The doctor did not quite throw Upton
out of the window that afternoon when the subject
came up, but he did the next thing to it. He turned
upon him, and with much gravity remarked: “Upton,
I’ll talk politics, finance, medicine, surgery,
literature, or neck-ties with you, but under no circumstances
will I talk about woman with anybody. I prefer
a topic concerning which it is possible occasionally
to make an intelligent surmise at least. Woman
is as comprehensible to a finite mind as chaos.
Who’s your tailor?”
“You ought to have seen us when
he said that,” observed Upton to his wife, as
he told her about the interview at dinner that evening.
“He was as solemn as an Alp, and apparently
as immovable as the Sphinx; and as for me, I simply
withered on my stalk and crumbled away into dust.
Wherefore, my love, I am through; and hereafter if
you are going to make matches for my friends and need
outside help, get a hired man to help you.

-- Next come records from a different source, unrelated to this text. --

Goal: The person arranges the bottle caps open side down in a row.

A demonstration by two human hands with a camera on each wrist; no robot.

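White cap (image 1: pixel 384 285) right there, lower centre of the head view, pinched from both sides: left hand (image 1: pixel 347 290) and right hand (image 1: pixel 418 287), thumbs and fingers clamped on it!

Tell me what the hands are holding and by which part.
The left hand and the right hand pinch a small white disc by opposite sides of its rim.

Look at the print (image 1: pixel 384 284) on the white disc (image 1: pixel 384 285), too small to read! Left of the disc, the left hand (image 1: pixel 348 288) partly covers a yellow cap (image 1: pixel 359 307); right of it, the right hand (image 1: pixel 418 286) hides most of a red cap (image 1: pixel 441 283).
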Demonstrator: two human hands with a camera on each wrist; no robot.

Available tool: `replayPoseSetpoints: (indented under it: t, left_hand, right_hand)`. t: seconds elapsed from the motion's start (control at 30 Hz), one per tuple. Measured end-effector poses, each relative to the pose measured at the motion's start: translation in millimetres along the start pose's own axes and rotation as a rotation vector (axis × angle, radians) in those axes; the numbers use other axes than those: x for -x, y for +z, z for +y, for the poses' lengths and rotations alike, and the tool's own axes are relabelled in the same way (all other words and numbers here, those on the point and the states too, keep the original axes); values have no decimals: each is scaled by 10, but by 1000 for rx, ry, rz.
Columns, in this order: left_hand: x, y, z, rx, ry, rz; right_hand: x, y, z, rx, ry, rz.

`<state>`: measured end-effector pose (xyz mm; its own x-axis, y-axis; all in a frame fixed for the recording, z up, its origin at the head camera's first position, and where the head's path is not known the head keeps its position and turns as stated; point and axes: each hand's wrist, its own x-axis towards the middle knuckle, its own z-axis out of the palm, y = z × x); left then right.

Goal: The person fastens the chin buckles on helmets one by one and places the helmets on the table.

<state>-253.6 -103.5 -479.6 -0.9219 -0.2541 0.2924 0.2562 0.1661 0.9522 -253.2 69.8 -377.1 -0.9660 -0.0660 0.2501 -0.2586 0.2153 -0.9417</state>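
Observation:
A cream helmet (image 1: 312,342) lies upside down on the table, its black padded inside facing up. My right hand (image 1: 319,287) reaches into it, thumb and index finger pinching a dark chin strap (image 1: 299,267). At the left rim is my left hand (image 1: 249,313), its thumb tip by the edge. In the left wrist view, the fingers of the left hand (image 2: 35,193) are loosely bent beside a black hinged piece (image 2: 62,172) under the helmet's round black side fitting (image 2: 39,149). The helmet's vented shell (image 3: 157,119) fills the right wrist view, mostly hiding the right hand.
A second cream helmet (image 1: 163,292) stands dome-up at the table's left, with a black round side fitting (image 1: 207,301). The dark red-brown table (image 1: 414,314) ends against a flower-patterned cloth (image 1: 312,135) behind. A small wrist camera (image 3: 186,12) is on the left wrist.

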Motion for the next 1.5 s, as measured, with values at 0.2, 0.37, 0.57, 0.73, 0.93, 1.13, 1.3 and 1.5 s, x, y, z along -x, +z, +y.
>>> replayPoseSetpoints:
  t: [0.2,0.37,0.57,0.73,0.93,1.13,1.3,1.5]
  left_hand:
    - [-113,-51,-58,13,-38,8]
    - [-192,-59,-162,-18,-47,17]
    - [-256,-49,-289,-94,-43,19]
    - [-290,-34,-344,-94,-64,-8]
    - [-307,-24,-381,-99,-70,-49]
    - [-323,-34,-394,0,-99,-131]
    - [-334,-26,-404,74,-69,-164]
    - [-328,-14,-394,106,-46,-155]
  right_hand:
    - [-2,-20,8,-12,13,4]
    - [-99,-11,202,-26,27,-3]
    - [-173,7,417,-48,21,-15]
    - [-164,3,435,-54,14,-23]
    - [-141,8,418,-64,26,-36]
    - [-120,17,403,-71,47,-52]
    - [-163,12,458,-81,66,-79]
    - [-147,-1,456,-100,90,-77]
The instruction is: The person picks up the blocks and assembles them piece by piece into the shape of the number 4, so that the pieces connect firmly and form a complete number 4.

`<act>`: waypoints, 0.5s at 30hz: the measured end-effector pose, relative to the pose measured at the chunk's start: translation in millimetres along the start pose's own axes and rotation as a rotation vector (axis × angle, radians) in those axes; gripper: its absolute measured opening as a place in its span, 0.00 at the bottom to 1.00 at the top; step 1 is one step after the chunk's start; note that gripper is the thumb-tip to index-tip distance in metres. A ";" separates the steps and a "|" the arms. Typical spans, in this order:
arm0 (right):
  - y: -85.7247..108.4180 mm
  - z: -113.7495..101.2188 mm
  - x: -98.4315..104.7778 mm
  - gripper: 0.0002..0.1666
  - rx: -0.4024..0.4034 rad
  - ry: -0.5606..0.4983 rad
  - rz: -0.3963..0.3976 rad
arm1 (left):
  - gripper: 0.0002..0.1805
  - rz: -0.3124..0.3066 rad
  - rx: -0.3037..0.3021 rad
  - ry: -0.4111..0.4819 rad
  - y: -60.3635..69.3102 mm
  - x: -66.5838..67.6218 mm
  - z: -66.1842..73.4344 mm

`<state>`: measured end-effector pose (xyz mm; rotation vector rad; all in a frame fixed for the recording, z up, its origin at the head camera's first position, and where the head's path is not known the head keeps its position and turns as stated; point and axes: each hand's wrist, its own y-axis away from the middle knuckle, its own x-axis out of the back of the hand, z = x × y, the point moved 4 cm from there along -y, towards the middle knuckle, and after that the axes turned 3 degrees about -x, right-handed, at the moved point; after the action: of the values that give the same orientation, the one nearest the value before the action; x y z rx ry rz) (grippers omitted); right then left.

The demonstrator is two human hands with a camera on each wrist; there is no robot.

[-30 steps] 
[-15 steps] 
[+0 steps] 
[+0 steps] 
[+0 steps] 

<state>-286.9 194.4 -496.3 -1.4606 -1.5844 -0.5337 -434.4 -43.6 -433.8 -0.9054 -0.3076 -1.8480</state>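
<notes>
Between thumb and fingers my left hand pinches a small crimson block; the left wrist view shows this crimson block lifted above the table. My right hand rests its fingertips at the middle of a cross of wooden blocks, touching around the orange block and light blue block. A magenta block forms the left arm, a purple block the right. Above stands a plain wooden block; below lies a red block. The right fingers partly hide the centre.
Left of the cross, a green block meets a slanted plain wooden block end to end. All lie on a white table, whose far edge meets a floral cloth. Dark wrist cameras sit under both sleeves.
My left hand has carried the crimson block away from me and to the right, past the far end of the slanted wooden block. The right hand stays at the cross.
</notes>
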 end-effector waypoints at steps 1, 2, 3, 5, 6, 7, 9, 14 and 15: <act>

I’m
did. If I were you I’d let ’em go
their own way, and if their lives are spoiled, why,
your conscience is clear either way.”
But Mrs. Upton had no sympathy with
any such view as that. She had been so near to
victory that she was not going to surrender now without
one more charge. She tried a little sounding
of Bliss herself, and finally asked him point-blank
if he would take dinner with herself and Upton and
Molly and make it up, and he declined absolutely; and
it was just as well, for when Molly heard of it she
asserted that she had no doubt it would have been
a pleasant dinner, but that nothing could have induced
her to go. She never wished to see Dr. Bliss again—not
even professionally. Mrs. Upton was gradually
becoming utterly discouraged. The only hopeful
feature of the situation was that there were no “alternates”
involved. Bliss was done forever with woman; Miss
Meeker had never cared for any man but Walter.
Time passed, and the lovers were adamant in their
determination never to see each other again. Repeated
efforts to bring them together failed, until Mrs. Upton
was in despair. It is always darkest, however,
just before dawn, and it finally happened that just
as hopelessness was beginning to take hold of Mrs.
Upton’s heart her great device came to her.